3. Employment Period . Subject to and conditioned upon the consummation of the Merger and subject to the terms and conditions hereof, the Company hereby agrees to appoint Executive as Executive Chairman of the Board of Directors and to retain the Executive in its employ as an executive officer, and the Executive hereby agrees to accept such retention by the Company, for the period commencing on the Effective Date, and ending on the last day of the twenty-fourth month following the month in which the Effective Date occurs (the “Employment Period”).
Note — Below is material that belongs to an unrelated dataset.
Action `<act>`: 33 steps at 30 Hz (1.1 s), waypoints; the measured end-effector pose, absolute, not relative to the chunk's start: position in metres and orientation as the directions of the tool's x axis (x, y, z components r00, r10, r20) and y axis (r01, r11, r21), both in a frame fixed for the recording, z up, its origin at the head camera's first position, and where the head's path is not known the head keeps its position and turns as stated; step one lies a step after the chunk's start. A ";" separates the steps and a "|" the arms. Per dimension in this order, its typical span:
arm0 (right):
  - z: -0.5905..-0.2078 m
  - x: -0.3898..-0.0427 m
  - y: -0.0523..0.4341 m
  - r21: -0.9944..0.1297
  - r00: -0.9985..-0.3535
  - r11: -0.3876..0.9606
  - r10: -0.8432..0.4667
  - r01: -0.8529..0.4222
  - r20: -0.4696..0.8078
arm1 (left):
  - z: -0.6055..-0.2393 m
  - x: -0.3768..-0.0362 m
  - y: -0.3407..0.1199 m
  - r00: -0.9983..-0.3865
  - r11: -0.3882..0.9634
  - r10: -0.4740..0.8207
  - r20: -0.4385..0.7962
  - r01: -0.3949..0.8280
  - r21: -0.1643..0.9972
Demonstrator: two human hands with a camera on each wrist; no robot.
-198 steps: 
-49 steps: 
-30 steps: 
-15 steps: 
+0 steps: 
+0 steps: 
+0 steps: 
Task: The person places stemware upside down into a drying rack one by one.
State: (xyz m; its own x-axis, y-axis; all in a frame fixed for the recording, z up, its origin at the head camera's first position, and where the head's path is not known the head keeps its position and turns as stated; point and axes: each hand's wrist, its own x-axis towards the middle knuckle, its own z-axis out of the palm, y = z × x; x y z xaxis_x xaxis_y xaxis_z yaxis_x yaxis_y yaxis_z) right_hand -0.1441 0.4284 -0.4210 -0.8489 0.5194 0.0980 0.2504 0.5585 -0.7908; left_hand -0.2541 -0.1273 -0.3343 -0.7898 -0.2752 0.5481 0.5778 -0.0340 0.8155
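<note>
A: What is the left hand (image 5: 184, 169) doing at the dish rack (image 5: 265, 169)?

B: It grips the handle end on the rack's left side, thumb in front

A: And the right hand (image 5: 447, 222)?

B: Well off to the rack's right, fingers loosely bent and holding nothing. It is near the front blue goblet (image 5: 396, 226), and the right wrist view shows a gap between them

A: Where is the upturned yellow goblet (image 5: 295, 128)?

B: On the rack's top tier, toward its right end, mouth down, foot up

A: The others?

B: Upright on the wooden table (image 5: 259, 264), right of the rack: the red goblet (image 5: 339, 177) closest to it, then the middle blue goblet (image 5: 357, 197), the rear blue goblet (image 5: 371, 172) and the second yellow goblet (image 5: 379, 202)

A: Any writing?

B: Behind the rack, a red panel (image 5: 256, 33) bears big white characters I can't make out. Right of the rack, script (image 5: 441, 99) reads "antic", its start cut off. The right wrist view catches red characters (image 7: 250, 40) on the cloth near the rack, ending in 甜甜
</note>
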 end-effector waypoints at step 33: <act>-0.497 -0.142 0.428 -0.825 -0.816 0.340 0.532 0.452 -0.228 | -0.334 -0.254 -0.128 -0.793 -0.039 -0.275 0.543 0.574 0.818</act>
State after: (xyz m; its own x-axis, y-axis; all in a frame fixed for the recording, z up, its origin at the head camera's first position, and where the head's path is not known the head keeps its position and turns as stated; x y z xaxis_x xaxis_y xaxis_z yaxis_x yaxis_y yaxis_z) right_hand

4. Terms of Employment . (a)  Position and Duties . (i) During the Employment Period, (A) the Executive’s position (including status, offices, titles and reporting requirements), authority, duties and responsibilities shall be the same as those described in Exhibit A of the Amended and Restated Retention Agreement executed by and between the Company and Executive dated August 17, 2007 (the “Retention Agreement”) and (B) the Executive’s services shall be performed at the location of the Company’s corporate headquarters or any office or location less than 35 miles from such location.

(ii) During the Employment Period, and excluding any periods of vacation and sick leave to which the Executive is entitled, the Executive agrees to devote his full business time to the business and affairs of the Company and, to the extent necessary to discharge the responsibilities assigned to the Executive hereunder, to use the Executive’s reasonable best efforts to perform faithfully and efficiently such responsibilities. During the Employment Period it shall not be a violation of this Agreement for the Executive to (A) serve on corporate, civic or charitable boards or committees, (B) deliver lectures, fulfill speaking engagements or teach at educational institutions and (C) manage personal investments, so long as such activities do not significantly interfere with the performance of the Executive’s responsibilities as an employee of the Company in accordance with this Agreement. It is expressly understood and agreed that to the extent that any such activities have been conducted by the Executive prior to the Effective Date, the continued conduct of such activities (or the conduct of activities similar in nature and scope thereto) subsequent to the Effective Date shall be permitted.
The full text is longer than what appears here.